Zoe: Hannah and Christina are trying to figure out what to pack.
Sienna: Right. Okay. I’m out. See you all tomorrow at JFK.
Christina: I still think we need one going out outfit. Just in case. Like, who knows who we’ll meet.
Zoe: Right, because on the last trip you “met” the bell hop and one needs a ball gown for such an encounter.
Christina: YOU PROMISED NEVER TO SPEAK OF THAT AGAIN.
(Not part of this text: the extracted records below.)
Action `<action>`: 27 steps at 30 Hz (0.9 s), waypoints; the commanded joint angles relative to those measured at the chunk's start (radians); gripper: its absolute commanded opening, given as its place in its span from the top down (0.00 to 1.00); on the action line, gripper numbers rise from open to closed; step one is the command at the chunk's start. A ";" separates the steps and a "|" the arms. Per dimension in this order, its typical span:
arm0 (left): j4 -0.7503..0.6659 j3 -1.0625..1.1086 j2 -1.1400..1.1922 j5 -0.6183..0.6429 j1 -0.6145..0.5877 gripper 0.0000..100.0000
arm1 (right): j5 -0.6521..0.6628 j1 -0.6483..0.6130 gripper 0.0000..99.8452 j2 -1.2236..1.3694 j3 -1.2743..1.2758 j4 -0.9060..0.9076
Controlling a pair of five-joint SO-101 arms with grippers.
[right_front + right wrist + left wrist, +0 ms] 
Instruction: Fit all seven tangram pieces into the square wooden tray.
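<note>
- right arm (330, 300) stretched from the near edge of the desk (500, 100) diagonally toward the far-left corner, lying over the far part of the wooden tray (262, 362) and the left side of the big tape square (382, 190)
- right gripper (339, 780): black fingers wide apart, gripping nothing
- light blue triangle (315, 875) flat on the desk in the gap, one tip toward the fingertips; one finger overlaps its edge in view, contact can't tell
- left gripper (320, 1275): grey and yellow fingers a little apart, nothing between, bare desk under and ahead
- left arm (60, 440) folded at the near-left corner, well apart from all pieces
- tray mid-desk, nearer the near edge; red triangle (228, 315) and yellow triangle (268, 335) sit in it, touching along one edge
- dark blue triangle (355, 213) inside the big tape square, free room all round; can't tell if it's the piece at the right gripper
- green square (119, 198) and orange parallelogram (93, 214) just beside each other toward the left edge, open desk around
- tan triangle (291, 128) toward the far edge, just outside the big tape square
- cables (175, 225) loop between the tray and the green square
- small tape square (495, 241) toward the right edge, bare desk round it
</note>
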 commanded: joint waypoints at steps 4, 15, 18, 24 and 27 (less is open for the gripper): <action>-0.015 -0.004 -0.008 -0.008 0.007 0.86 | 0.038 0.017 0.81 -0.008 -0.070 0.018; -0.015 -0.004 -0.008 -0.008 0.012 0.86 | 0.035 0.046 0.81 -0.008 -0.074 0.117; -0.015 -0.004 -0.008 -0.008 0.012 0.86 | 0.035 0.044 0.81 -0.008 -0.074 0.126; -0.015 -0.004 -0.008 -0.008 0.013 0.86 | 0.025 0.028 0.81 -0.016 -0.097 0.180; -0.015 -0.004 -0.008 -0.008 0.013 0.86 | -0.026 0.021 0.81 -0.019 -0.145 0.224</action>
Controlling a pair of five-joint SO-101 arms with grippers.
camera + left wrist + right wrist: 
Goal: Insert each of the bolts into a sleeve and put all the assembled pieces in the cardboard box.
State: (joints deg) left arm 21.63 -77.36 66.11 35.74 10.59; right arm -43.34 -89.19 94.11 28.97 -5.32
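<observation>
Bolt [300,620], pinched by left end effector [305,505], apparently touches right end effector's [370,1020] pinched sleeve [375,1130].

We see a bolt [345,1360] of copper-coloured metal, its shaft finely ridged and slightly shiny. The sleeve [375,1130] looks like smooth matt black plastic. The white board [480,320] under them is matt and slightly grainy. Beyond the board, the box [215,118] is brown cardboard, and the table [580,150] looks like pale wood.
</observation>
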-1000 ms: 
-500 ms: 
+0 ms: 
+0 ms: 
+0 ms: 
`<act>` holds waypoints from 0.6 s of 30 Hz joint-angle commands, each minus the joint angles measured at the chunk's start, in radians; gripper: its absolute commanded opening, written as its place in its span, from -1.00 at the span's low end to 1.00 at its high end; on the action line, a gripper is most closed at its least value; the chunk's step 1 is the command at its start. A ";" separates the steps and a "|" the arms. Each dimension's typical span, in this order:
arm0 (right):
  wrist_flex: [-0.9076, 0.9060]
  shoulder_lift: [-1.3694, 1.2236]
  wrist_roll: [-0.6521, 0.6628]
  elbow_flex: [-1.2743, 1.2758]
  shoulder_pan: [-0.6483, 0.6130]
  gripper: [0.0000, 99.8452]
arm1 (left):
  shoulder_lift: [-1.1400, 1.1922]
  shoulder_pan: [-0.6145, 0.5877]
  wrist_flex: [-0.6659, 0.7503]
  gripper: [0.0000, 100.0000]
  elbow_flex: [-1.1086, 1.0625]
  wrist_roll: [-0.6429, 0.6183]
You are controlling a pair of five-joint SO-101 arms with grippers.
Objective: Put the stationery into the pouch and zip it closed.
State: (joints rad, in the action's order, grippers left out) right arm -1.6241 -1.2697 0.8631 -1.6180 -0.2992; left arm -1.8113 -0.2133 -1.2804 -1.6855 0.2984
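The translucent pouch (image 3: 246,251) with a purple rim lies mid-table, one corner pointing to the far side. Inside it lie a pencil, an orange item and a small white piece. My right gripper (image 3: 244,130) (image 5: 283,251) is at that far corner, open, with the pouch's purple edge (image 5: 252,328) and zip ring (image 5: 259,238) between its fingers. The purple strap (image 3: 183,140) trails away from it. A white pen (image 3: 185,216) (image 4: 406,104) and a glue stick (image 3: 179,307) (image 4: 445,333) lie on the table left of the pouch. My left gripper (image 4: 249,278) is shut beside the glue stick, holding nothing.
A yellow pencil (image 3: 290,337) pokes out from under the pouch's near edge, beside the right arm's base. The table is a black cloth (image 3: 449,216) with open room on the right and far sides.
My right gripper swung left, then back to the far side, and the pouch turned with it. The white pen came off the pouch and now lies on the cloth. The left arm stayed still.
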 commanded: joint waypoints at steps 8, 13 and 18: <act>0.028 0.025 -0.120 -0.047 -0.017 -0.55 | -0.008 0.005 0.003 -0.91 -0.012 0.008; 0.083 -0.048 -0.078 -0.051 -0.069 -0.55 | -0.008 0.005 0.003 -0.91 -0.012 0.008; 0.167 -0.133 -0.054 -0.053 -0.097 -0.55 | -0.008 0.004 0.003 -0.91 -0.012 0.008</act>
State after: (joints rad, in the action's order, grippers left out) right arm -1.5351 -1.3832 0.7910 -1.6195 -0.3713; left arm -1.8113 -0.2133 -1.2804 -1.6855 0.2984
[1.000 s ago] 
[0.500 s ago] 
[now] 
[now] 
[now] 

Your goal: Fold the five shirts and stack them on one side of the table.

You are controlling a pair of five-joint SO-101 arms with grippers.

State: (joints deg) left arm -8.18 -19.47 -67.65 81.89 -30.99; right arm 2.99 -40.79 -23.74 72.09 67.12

Hannah: Hey! No fighting! Christina, bring your yellow Jacquemus dress. It can be dressed up, down…. or sideways
Christina: I want new friends.
Christina: What do you think Sienna is going to bring for her going out lewk?
Zoe: Don’t spell it like that. Be an adult.
Christina: But make it fash-UN
Zoe: I hate you.
Hannah: Sienna will descend down the stairs in some flawless all white ensemble that is neither wrinkled nor stained despite packing everything in a carry on because she’s an untouchable unicorn. It’s like she repels dirt with her mere physical presence.
Sienna: I’m still here.
Zoe: (Guys, she’s like Alexa! She’s always listening!!!)
Sienna: Why are you all still texting about this? Am I the only one with a job?
Zoe / Christina / Hannah: Yep. / Kind of. / Being a nanny is very hard work!